→ **TASK STATEMENT**: The response should hold each line from the entries below where "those" is found.

→ **MATERIAL SUPPLIED**:
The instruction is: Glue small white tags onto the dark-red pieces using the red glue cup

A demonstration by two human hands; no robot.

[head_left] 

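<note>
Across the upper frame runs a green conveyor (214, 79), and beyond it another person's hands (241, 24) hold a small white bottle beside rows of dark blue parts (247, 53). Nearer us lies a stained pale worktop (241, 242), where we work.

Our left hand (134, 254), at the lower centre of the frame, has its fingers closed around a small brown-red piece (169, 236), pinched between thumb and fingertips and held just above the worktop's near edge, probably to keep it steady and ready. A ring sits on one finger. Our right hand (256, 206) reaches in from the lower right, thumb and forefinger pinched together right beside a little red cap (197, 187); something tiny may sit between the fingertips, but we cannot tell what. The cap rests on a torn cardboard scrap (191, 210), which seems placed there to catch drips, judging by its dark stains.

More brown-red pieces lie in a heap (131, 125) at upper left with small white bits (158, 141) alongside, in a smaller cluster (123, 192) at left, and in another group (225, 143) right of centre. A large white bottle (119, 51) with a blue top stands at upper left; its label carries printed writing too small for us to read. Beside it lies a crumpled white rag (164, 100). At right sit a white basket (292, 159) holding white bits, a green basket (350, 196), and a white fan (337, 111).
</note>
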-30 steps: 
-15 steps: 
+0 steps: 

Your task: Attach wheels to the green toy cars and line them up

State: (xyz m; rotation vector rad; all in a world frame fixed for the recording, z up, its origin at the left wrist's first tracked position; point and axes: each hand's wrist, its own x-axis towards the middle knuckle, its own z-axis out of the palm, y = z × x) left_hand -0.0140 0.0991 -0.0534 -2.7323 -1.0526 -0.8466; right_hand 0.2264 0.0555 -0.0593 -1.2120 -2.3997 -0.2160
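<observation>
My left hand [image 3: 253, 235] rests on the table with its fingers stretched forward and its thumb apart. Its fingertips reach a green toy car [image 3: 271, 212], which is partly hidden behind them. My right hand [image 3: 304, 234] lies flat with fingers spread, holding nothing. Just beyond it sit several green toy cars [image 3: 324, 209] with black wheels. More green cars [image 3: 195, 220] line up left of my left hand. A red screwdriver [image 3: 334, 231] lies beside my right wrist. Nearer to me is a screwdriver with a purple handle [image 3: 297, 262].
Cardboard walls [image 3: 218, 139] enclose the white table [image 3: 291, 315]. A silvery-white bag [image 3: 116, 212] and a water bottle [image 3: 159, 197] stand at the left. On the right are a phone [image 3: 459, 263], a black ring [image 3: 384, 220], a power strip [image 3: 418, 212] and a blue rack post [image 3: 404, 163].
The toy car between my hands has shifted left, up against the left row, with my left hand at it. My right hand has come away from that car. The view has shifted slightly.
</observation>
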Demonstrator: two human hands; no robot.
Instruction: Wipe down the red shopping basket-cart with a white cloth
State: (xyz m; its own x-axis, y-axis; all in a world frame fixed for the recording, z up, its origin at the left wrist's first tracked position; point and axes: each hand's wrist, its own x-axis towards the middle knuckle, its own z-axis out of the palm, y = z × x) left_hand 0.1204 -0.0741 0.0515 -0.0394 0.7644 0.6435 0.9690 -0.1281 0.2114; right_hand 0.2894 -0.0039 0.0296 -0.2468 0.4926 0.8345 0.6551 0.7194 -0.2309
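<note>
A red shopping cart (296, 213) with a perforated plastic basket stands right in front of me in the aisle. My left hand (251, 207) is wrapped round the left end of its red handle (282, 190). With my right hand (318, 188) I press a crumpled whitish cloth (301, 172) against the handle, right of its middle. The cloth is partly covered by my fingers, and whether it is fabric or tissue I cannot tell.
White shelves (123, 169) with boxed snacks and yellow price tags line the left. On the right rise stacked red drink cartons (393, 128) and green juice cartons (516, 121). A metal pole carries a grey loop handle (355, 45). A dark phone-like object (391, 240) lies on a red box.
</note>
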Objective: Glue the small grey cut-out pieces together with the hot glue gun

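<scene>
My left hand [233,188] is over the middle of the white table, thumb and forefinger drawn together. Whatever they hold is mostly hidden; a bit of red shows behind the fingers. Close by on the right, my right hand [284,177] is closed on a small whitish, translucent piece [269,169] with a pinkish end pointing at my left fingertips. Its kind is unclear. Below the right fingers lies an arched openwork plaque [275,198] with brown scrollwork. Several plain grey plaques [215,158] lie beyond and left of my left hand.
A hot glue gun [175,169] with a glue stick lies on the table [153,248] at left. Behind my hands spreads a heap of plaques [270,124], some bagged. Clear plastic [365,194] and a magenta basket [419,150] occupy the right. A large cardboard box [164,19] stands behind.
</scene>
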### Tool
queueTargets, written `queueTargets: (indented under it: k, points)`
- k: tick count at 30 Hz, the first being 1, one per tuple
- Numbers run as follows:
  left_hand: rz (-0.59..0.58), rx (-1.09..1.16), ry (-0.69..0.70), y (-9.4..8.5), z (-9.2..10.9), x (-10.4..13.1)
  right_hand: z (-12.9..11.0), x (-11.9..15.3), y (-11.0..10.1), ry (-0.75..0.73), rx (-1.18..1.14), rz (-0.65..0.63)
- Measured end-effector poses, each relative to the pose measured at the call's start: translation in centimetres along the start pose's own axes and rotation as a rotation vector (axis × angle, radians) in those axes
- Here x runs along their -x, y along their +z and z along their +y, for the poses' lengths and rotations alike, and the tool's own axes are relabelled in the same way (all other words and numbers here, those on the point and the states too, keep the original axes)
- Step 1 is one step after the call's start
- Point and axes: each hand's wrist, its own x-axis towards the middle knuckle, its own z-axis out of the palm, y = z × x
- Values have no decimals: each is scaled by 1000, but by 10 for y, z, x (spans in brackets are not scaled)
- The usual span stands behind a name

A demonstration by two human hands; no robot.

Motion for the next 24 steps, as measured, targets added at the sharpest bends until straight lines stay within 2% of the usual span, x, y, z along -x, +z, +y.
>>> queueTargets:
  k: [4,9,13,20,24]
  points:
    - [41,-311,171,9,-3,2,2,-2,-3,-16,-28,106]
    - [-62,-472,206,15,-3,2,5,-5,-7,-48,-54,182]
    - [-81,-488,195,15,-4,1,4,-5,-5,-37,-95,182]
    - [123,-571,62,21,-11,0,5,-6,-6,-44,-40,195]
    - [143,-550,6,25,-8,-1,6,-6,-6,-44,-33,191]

→ **RESPONSE AREA**:
- Measured end-effector poses, each relative to the pose measured at the call's start: translation in centimetres along the start pose's own axes and rotation as a rotation vector (axis × angle, radians) in those axes
- Here x runs along their -x, y along their +z and z along their +y, for the poses' lengths and rotations alike, and the tool's own axes are relabelled in the same way (all other words and numbers here, those on the point and the states too, keep the original axes)

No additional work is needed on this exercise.